■ **TASK REQUIREMENTS**
Using the material below, repeat exactly the lines from the one with "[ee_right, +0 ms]" through the one with "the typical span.", ends included, without any images.

■ **RECORD EXTRACTS**
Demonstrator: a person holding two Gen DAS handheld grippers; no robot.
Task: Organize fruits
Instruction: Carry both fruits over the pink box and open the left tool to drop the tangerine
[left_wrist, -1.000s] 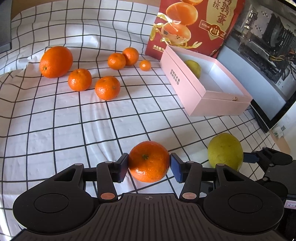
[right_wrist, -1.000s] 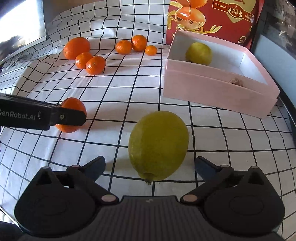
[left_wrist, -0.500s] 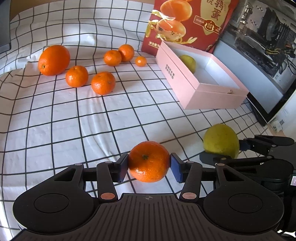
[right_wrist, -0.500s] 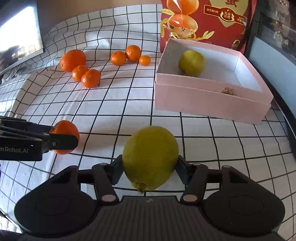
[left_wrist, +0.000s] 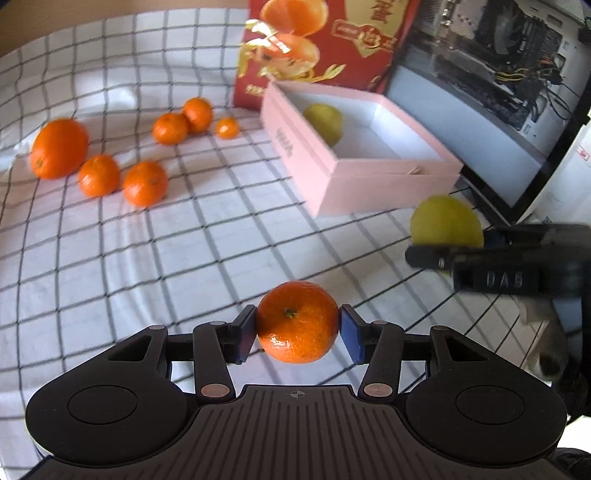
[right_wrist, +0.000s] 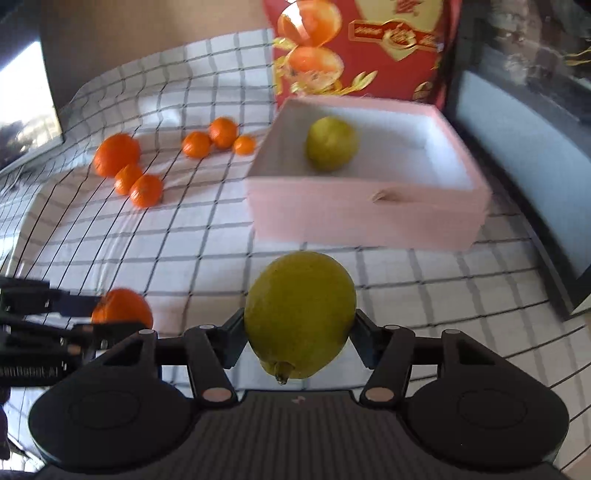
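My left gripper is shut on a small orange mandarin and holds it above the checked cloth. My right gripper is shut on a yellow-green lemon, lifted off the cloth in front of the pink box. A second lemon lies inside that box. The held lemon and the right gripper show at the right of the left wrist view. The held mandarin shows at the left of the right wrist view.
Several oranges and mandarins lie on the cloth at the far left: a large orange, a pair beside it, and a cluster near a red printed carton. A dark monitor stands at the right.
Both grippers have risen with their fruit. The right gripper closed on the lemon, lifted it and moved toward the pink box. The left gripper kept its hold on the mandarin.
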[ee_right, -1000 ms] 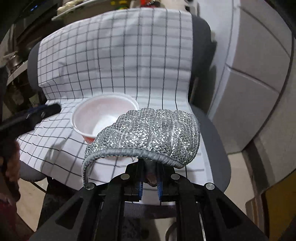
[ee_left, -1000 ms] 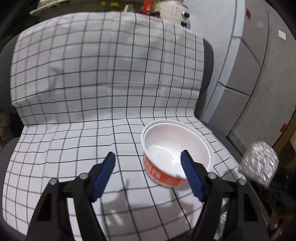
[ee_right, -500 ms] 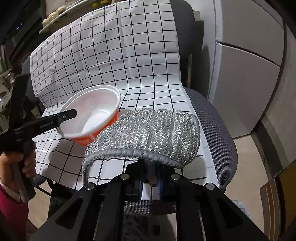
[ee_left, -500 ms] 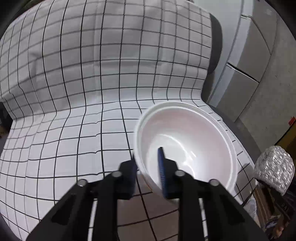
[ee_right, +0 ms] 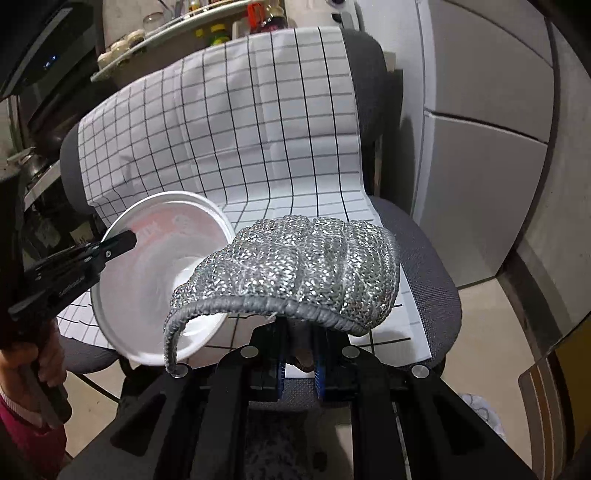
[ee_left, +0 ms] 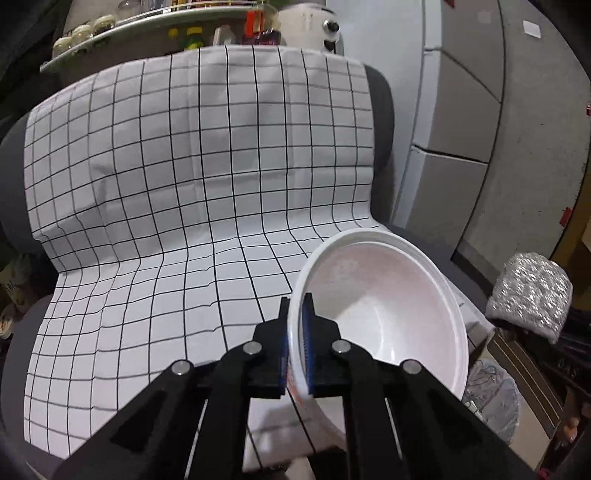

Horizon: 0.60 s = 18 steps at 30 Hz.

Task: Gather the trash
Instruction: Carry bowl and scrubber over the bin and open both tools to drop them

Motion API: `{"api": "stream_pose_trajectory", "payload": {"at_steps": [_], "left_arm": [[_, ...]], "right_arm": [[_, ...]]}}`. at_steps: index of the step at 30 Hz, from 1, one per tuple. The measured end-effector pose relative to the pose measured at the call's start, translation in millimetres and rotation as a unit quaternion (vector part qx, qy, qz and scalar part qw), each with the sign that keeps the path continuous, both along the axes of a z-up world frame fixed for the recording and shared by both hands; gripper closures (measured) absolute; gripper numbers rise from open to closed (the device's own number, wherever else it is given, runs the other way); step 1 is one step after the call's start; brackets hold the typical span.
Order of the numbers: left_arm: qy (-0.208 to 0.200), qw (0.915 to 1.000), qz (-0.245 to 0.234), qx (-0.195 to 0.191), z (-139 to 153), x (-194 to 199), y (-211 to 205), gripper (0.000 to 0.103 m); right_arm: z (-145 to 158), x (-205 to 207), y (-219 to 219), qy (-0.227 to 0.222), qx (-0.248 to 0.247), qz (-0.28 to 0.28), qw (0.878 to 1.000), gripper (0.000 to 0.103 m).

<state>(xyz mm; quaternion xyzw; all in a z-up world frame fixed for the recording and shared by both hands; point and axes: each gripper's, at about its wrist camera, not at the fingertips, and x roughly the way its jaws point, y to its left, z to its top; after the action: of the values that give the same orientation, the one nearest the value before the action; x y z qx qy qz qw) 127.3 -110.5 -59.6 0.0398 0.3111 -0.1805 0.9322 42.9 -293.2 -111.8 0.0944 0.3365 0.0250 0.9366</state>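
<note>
Bowl (ee_left: 391, 317), white disposable type w/ orange print on outer wall, held off the chair seat by left claw (ee_left: 295, 345). Claw closed narrow on bowl's near rim: one blue-padded finger inside the wall, one outside. Bowl tilted, open mouth facing the left wrist cam; interior looks empty, faint pinkish tint. In right wrist view the same bowl (ee_right: 155, 273) sits left of centre, above the front-left part of the seat, w/ the left claw's black finger (ee_right: 110, 247) across its rim.

Right claw (ee_right: 299, 360) closed narrow on a silver mesh scrubber (ee_right: 295, 269), gripping it from below at its grey bound edge. Scrubber domed, overlaps the bowl's right side in right wrist view; contact betw. the two cannot be confirmed. From left wrist view the scrubber (ee_left: 528, 295) appears apart from the bowl, off its right side.

Surroundings: grey office chair (ee_right: 424, 258) draped w/ white black-grid cloth (ee_left: 207, 177) over backrest and seat. Cloth lies mostly flat, slight crease at seat fold. Shelf (ee_left: 155, 18) w/ jars and bottles behind the chair. Grey cabinet panels (ee_right: 480, 147) to the right. Person's hand (ee_right: 40, 365) on left claw's handle, lower left in right wrist view.
</note>
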Motion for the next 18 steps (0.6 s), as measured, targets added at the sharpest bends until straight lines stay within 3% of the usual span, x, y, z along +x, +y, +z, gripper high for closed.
{"api": "stream_pose_trajectory", "payload": {"at_steps": [9, 18], "left_arm": [[0.003, 0.9974, -0.061, -0.039, 2, -48, 2, 0.098], [0.022, 0.9869, -0.158, -0.024, -29, -69, -82, 0.098]], "right_arm": [[13, -47, 8, -0.019, -0.017, -0.021, 0.999, 0.090], [-16, -117, -62, 0.020, -0.032, -0.138, 0.990, 0.090]]}}
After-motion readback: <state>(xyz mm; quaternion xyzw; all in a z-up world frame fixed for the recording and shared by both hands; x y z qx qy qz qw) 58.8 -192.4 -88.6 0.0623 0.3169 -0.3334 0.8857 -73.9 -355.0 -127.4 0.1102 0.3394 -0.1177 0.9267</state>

■ **ANSWER TO THIS TASK**
[ee_right, +0 ms] 
[ee_left, +0 ms] 

Horizon: 0.60 s = 18 steps at 30 Hz.

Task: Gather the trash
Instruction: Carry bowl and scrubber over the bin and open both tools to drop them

Motion API: `{"api": "stream_pose_trajectory", "payload": {"at_steps": [_], "left_arm": [[_, ...]], "right_arm": [[_, ...]]}}`. at_steps: index of the step at 30 Hz, from 1, one per tuple. The measured end-effector pose relative to the pose measured at the call's start, translation in millimetres and rotation as a unit quaternion (vector part qx, qy, qz and scalar part qw), each with the sign that keeps the path continuous, both along the axes of a z-up world frame fixed for the recording and shared by both hands; gripper closures (measured) absolute; gripper numbers rise from open to closed (the device's own number, wherever else it is given, runs the other way); step 1 is one step after the call's start; brackets hold the typical span.

With that, the answer is done.